Nous avons passé des centaines de milliers de minutes dans le casque. C’était une entreprise incroyable et passionnante de pouvoir enfin utiliser la RV à grande échelle. Nous avons passé plus d’un an à planifier le cours et nous avons rapidement réalisé que notre plus grand défi n’était pas le matériel ou le logiciel.
Il s’agissait de trouver ce qu’il fallait faire pendant toutes ces heures passées dans le casque. Aucune recherche ni aucun cours dans l’histoire de la RV n’avait jamais réuni des centaines de personnes dans la RV pendant des mois. Nous avons appris en cours de route, et la quatrième itération du cours était très différente de la première.

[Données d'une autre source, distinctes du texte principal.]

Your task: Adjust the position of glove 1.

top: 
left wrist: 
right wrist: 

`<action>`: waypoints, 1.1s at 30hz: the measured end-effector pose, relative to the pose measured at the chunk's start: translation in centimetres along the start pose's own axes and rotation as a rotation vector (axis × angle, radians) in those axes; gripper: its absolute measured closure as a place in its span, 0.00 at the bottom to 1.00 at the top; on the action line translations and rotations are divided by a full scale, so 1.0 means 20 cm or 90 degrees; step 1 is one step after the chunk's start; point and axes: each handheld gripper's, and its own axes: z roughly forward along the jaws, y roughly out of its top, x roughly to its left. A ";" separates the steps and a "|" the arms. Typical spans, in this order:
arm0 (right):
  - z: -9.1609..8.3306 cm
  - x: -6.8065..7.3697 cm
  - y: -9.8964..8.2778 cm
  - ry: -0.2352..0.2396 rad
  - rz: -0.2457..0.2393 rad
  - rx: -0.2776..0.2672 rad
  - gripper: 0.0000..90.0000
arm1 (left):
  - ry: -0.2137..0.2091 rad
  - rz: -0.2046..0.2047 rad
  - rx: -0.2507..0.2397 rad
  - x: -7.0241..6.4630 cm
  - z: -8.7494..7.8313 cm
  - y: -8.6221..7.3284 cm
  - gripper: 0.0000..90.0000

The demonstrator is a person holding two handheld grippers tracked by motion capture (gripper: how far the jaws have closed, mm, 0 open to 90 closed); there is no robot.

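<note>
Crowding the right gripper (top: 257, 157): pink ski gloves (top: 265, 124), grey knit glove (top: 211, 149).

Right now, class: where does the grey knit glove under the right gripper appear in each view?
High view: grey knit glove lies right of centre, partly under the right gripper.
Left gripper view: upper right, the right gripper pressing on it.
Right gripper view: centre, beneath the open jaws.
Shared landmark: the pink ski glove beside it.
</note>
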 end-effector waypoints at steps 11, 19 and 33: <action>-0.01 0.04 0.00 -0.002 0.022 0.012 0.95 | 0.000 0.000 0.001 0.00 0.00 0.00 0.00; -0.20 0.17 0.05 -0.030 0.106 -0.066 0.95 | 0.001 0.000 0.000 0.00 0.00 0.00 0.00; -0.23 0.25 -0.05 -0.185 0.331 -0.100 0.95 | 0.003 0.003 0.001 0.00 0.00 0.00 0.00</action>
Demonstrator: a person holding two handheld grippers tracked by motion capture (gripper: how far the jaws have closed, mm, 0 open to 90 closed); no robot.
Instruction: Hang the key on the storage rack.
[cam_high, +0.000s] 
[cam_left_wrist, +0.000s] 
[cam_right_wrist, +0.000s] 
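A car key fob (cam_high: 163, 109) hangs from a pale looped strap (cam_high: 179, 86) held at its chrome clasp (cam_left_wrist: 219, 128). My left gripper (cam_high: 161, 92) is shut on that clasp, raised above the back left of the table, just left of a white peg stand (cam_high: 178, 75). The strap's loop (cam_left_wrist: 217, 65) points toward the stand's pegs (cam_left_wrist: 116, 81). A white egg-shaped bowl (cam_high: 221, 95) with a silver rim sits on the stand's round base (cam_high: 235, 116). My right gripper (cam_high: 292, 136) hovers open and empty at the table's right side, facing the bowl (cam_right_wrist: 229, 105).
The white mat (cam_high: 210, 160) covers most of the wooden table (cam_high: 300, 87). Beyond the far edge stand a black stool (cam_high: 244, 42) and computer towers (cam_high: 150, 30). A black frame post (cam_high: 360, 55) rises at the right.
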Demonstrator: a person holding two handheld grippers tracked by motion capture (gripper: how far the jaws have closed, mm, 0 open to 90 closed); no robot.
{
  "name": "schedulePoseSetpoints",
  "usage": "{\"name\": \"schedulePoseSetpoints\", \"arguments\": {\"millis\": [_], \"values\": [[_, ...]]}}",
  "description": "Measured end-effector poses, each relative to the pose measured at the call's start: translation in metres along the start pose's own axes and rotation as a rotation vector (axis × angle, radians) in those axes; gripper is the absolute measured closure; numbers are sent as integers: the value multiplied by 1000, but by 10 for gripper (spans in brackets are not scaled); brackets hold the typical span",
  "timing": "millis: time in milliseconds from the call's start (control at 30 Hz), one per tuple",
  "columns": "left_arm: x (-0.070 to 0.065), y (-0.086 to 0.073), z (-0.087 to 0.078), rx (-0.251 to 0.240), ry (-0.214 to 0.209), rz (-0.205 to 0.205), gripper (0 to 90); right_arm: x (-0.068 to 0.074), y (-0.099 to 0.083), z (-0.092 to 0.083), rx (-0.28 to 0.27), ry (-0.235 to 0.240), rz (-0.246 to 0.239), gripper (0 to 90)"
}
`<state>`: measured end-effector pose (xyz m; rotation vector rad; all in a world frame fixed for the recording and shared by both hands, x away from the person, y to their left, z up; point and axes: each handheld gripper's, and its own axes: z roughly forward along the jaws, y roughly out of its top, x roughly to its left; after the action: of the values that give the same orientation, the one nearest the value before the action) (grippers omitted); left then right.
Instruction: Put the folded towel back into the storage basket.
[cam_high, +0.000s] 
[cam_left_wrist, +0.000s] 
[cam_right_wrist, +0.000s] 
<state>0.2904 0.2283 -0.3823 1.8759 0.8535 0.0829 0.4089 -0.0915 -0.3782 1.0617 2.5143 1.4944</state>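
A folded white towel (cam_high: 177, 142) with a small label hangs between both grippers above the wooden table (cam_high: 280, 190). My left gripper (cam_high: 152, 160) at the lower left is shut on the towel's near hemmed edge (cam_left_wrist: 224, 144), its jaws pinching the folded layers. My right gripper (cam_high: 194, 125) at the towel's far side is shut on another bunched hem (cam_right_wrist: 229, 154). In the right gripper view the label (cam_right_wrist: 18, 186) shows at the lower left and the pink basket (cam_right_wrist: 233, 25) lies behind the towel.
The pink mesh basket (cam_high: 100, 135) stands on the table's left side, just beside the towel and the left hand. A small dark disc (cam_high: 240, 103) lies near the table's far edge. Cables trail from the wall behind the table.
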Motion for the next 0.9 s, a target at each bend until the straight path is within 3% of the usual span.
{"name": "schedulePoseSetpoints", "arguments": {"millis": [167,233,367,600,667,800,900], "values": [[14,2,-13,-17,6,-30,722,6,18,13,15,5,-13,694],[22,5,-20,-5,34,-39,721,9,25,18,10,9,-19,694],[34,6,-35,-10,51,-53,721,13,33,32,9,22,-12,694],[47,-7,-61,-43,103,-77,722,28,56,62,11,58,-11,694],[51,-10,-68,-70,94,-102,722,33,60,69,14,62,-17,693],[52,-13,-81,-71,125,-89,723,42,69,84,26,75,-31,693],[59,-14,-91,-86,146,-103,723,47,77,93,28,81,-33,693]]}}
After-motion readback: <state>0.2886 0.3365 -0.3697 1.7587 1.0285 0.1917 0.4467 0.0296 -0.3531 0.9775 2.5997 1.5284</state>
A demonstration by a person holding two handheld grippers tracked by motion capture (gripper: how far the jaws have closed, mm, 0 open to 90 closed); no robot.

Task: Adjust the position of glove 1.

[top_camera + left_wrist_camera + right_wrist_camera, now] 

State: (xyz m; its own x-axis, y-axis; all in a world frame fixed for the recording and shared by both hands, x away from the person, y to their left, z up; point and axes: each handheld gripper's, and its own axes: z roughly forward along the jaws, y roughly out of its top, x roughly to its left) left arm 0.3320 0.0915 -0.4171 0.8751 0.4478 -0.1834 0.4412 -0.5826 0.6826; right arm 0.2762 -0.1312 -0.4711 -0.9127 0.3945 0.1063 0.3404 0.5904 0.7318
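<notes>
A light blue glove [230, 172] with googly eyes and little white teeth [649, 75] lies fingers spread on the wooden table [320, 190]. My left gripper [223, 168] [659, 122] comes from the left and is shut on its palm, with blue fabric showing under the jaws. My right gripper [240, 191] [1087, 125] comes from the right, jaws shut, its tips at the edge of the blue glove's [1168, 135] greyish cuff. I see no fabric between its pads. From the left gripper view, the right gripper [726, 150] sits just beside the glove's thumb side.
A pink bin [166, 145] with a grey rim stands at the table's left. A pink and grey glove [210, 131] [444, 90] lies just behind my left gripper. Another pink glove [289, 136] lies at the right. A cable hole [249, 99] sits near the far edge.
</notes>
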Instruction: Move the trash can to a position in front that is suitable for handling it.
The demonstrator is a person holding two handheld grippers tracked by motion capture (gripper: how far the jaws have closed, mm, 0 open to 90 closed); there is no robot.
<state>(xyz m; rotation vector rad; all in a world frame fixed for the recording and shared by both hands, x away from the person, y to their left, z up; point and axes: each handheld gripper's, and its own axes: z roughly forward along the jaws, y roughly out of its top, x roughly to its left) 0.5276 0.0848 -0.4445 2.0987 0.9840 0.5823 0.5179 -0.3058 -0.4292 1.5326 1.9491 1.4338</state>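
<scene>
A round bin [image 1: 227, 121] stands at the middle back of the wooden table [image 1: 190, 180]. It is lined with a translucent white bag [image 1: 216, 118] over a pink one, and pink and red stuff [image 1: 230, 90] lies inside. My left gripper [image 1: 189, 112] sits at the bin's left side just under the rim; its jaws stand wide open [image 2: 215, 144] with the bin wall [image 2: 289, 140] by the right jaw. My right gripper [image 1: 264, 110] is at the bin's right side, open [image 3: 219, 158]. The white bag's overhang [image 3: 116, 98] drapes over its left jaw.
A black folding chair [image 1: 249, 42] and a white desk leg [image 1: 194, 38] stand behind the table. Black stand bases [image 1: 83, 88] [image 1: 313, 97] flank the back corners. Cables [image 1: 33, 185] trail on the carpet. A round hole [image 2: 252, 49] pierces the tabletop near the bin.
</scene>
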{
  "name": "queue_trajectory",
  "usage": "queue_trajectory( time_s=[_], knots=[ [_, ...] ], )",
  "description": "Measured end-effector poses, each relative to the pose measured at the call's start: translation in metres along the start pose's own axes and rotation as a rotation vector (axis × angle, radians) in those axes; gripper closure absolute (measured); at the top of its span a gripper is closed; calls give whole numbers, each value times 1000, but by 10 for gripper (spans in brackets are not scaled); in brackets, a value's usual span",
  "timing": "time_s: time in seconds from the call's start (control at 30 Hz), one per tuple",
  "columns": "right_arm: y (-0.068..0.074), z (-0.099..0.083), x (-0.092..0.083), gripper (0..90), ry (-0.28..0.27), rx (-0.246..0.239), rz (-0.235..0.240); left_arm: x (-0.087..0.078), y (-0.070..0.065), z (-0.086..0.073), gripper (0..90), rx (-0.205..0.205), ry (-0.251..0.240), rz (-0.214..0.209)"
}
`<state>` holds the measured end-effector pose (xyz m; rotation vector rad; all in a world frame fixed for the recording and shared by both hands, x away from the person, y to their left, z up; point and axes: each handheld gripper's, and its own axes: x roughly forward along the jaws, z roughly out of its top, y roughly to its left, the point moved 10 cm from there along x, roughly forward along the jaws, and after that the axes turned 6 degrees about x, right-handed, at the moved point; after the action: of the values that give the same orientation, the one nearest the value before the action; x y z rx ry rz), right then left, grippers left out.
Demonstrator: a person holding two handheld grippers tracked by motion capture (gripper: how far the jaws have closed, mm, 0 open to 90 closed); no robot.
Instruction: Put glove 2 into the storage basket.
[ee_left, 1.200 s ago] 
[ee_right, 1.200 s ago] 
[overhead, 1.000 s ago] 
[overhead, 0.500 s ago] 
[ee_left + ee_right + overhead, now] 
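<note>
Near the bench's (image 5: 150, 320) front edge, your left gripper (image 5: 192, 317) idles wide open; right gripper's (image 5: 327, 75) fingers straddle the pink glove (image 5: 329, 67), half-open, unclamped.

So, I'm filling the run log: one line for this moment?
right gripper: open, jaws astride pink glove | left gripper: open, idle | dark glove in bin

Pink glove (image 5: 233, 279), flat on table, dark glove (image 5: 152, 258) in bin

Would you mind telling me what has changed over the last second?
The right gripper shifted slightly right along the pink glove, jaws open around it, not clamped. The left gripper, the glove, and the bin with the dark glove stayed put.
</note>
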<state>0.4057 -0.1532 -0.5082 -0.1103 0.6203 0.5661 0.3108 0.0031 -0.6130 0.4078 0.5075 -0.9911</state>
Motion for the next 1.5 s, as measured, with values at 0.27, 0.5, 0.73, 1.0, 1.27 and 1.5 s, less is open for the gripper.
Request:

Ce qui a fonctionné – en remplissant ces nombreuses heures – c’est DICE. Nous avons flotté sur des tapis de yoga dans l’espace et regardé la Terre tout en apprenant la respiration rythmée d’un expert en méditation. Nous sommes descendus dans un monde vide et avons construit des villes entières, un bloc à la fois.
Nous avons fait l’expérience de la vie dans d’autres corps, pratiquant l’empathie en portant des avatars de couleur de peau ou de sexe différents. Nous avons vécu un coup de pied de coin du point de vue du gardien de but lors d’une séance d’entraînement de l’équipe nationale allemande de football, afin d’apprendre la position du corps et la posture. Nous avons voyagé dans le temps en visitant des enregistrements passés de nos propres avatars et en nous promenant comme des fantômes à l’intérieur d’un rendu de notre passé social récent.
Ce qui n’a pas fonctionné, c’est ce que l’on appelle le « travail de la connaissance ». Les réunions où la seule activité consiste à parler, à travailler sur des documents partagés et à regarder des vidéos ont très peu de valeur dans la RV. Les ordinateurs portables conviennent parfaitement à ce type de travail, tandis que les casques de RV ne font que l’entraver.
Les domaines dans lesquels la réalité virtuelle peut être très utile
On me demande souvent si la réalité virtuelle est prête pour le primetime. C’est le cas. Chaque jour, des milliers de personnes utilisent la RV pour la formation, le traitement médical et le bien-être.
L’un des meilleurs cas d’utilisation de la RV que j’aie jamais vu est le système REAL de Penumbra, un système de suivi du corps entier utilisé par des milliers de patients dans les hôpitaux et les cliniques du pays pour la rééducation après un accident vasculaire cérébral, des blessures orthopédiques et d’autres affections.
La RV transforme l’expérience de rééducation – les simulations virtuelles peuvent dicter la vitesse et l’emplacement exacts des mouvements pour chorégraphier des trajectoires incroyablement détaillées. De plus, les mouvements critiques du patient sont enregistrés, ce qui permet de les utiliser en temps réel pour l’entraînement adaptatif et pour l’évaluation de la guérison.
Et, bien sûr, la nature immersive des sessions maximise l’engagement et la distraction de la douleur. Ces patients tirent d’énormes bénéfices de quelques courtes séances hebdomadaires. À cet égard, un peu de réalité virtuelle peut s’avérer très utile.